People living in this part of the country, whom Astrid saw working in the fields, or met in the villages the road led them through, looked less like Orion and Izar, and more like Rigel, many of them were fair-haired and bright-eyed, very different from the people who had surrounded Astrid as she grew up. Their affinities seemed to shift from Orion to Astrid-- most of them eyed Orion suspiciously, just like the people they had met before used to consider her. It bemused Astrid, Orion wasn't used to such treatment and didn't like it.

There were more signs and hints of a partly hidden use of technology everywhere. Nothing as grand and elaborate as Lord Acrux had, but simple washing and dryer machines which did not require electricity to work, and running water brought into the houses from cisterns placed on the roofs, or drawn from wells by inconspicuous windmills, were normal in many households, Rigel told Astrid.

The morning after they reached Vesper, six days after they had set out on the journey, Izar and his three men said their goodbyes, wished Astrid good luck with her mission, and turned back, taking the same road which had brought them to the small town.

"Lead the way, Rigel," Orion told their only remaining guard, observing the youth carefully, making Astrid feel embarrassed for his open mistrust.

Rigel inclined his head in a polite bow of understanding and directed his horse towards a narrow cobbled lane, quitting the town in the opposite direction than the rest of the guards had chosen.

"You should have let me hire some men," Orion complained in a low voice, but Astrid only shook her head in response, determined to ignore him.

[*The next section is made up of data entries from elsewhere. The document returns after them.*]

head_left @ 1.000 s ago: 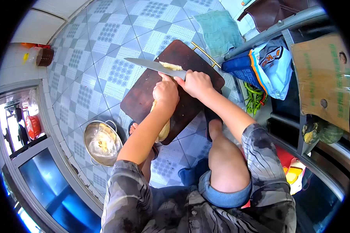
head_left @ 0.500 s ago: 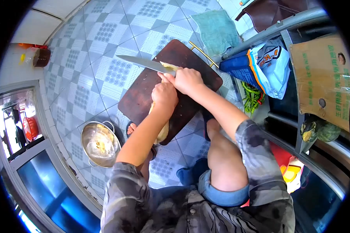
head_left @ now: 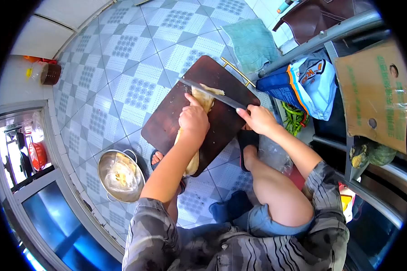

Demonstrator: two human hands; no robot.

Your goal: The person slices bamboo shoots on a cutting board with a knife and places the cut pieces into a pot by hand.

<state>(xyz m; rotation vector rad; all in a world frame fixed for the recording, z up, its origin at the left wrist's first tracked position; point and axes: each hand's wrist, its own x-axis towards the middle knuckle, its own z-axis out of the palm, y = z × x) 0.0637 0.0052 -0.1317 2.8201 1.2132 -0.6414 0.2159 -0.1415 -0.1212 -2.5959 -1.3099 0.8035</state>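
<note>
Blue-and-white bag [head_left: 319,86]: large dark letters that I can read only in part, something like "-Ko"; smaller print too small to read.
Cardboard box [head_left: 371,92]: green printed characters turned sideways, not legible to me; two holes in its face.
Steel bowl [head_left: 136,192]: on the tiled floor [head_left: 135,92] left of the board, apart from it; inside, a clear plastic bag [head_left: 121,177] and yellowish pieces.
Shelf side: green peppers [head_left: 295,118] with some red beside the blue-and-white bag; a dark green gourd [head_left: 382,154] below the box.
Cutting board [head_left: 160,119]: dark brown, set diagonally; its surface shows bare to the left of my left hand and between my two arms. A gold bar [head_left: 238,71] runs near its far right edge.
Pale food [head_left: 192,166]: long, lying on the board, passing under my left hand and forearm to the near edge.
Knife [head_left: 215,94]: blade across the far part of the food, tip toward the far left.
Right hand [head_left: 260,119]: fingers closed around the handle.
Left hand [head_left: 194,121]: on the food, index stretched toward the blade, other fingers curled; I cannot tell whether they pinch.
</note>
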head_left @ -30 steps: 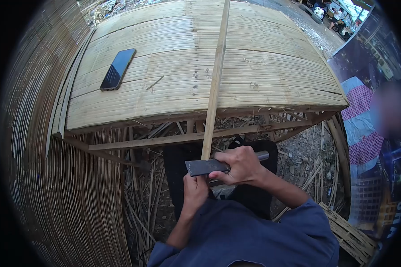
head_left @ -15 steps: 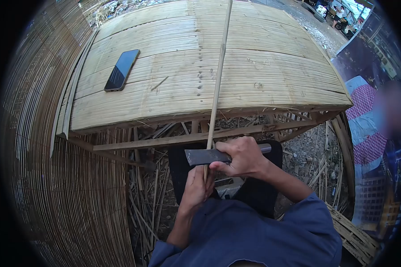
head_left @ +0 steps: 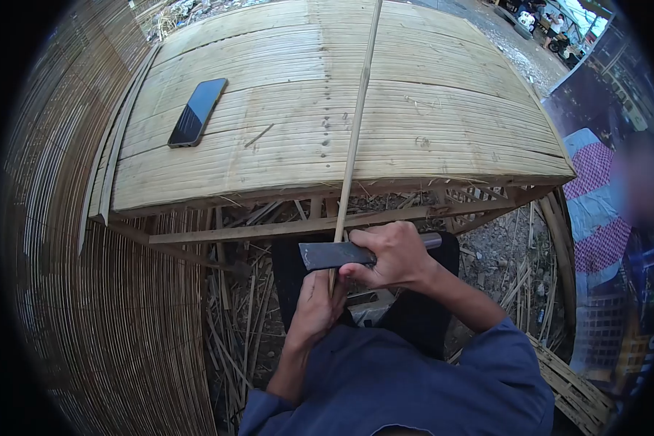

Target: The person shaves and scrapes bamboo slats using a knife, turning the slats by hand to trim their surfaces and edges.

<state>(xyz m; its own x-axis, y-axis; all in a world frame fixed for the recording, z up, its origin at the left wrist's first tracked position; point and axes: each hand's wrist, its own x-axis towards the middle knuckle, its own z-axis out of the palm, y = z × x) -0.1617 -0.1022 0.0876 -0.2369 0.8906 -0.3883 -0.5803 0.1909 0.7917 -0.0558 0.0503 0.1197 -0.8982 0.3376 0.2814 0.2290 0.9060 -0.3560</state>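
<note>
A long, thin bamboo strip [head_left: 355,138] runs from my lap up across the slatted bamboo table [head_left: 269,160]. My left hand [head_left: 315,304] is closed around its near end, just below the blade. In my right hand [head_left: 391,256] is a knife [head_left: 336,255] with a broad dark blade and a round metal handle, which sticks out to the right of my fist. The blade lies crosswise over the strip, touching it. My right thumb is close to the strip, by the blade's lower edge.
A phone [head_left: 198,112] lies on the table's left part, near a small bamboo sliver [head_left: 259,135]. A slatted bamboo screen [head_left: 116,291] stands at left. Bamboo scraps cover the ground under the table. Split bamboo [head_left: 570,381] lies at lower right. People are far off at upper right.
Since the first frame both hands and the knife have moved slightly up, and the strip has turned to show a narrower side. Over the last half second little has moved.
</note>
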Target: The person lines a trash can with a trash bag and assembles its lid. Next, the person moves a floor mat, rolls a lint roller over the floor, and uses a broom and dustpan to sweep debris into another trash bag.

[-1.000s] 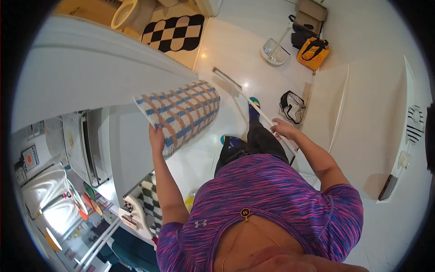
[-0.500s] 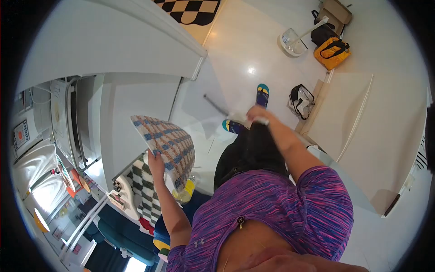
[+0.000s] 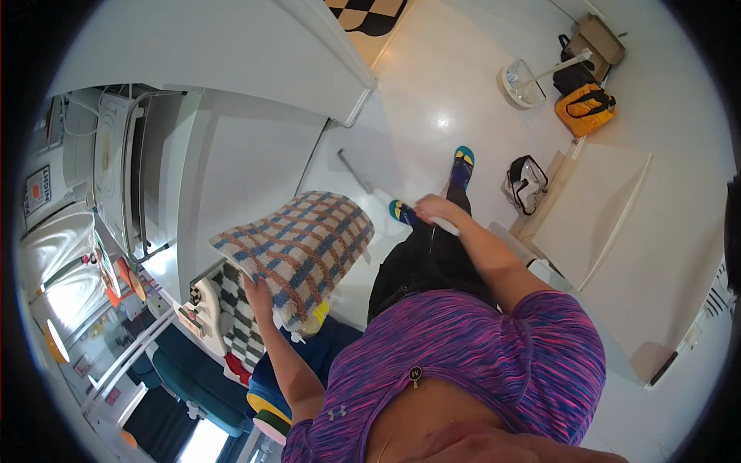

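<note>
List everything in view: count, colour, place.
Rug: 1, white, blue and brown, centre left
Broom or squeegee: 1, white and grey, centre
Dustpan: 1, white, upper right
Tote: 1, orange, upper right
Dark bag: 1, black, beside tote
Box: 1, brown, upper right corner
Clear bag: 1, clear and black, right
Floor mat: 1, black and beige, top edge
Shaggy mat: 1, black and white, lower left
Couch: 1, dark teal, lower left
Far left: too blurred to count
Left hand: 1, bare, gripping rug
Right hand: 1, bare, gripping broom or squeegee
</note>
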Demonstrator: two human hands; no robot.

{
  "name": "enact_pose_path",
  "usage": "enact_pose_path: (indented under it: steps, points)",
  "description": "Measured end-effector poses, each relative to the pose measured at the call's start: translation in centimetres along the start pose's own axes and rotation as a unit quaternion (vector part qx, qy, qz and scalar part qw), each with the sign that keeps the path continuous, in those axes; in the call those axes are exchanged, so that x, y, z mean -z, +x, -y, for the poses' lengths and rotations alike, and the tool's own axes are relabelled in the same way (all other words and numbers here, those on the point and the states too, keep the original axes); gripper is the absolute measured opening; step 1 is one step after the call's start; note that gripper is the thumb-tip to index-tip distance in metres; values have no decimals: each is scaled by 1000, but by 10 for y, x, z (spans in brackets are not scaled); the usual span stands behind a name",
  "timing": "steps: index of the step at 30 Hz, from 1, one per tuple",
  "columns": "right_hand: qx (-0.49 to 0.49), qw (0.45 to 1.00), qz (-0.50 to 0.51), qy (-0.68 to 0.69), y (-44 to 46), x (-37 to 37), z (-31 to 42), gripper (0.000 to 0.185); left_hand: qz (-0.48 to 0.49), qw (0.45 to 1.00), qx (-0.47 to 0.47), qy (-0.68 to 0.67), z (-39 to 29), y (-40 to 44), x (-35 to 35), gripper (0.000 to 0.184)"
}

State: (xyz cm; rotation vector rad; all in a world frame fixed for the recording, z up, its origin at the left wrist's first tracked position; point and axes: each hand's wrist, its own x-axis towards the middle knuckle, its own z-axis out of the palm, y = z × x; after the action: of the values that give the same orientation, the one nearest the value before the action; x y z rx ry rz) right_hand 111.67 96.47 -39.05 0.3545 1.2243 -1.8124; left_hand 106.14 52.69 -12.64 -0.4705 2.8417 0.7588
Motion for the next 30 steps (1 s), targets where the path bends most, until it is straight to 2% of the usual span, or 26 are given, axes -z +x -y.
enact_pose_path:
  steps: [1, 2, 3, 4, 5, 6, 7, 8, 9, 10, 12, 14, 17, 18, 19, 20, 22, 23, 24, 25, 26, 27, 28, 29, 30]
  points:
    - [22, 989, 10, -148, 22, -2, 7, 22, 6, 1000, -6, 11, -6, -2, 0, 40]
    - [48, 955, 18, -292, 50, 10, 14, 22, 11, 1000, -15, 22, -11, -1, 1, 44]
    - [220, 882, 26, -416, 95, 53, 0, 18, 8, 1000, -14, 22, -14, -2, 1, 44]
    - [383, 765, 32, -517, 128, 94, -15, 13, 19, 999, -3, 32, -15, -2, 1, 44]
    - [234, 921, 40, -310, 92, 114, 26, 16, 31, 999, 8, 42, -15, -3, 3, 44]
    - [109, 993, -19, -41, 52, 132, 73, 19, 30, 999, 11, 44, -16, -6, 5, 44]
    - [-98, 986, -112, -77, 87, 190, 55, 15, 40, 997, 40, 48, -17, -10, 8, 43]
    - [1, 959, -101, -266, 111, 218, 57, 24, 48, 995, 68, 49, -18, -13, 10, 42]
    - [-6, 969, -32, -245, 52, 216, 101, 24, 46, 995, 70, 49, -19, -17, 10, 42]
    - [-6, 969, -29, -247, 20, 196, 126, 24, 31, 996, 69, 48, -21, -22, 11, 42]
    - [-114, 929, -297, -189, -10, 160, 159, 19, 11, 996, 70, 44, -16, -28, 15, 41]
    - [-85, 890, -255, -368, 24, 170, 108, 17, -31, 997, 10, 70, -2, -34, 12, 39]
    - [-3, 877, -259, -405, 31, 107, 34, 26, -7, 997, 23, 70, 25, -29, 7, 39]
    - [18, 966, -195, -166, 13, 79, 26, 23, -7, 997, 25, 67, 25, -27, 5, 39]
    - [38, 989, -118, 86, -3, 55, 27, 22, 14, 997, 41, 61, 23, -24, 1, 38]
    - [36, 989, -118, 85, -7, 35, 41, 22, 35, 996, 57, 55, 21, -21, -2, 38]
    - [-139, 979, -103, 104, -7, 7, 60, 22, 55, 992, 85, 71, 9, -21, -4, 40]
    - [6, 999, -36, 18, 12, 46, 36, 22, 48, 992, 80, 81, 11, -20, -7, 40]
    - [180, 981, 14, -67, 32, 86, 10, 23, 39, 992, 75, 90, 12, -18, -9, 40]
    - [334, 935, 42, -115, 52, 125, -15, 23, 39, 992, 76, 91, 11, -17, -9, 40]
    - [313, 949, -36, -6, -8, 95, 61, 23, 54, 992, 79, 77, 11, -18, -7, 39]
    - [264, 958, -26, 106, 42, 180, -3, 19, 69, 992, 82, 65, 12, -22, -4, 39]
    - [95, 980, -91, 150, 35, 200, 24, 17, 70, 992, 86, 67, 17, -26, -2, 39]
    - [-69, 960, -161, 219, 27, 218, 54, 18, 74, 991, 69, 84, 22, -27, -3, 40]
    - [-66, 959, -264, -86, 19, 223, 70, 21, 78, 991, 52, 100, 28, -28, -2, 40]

They had had that argument several times over the last few days, but just like Rigel, and even Izar before, she thought that no amount of money Orion could offer would buy the blind loyalty of people living this far from Starling. It was safer for them to continue on their journey alone, trying not to attract attention to who they were.


The week that it took them to reach Vega, felt even longer than the week they had spent travelling from Starling to Vesper.

It didn't help that it started to rain the second night after they had parted with their guards, and didn't stop for days, nor that the fields and meadows they had ridden across after having left the Starfall Forest turned into unreliable marshland, or that the proximity of the fast approaching Black Night was making them feel nervous.

However, just as Rigel had promised, they reached his home the night before the Black Night day.

Astrid was too exhausted to notice the man wrapped in a black cloak observing her silently from the copse of trees growing behind Rigel's house, which stood at the outskirts of Vega, or feel too happy for the dark-haired, middle-aged woman who gasped in surprise before she pulled Rigel in an embrace when she opened the door to them.

"Rigel... my Rigel..."

The woman repeated her son's name a few times, caressing his fair hair, his smiling face, as if to make sure that he was real, before he pushed her gently to the side, making space for Astrid and Orion to walk through the doorway.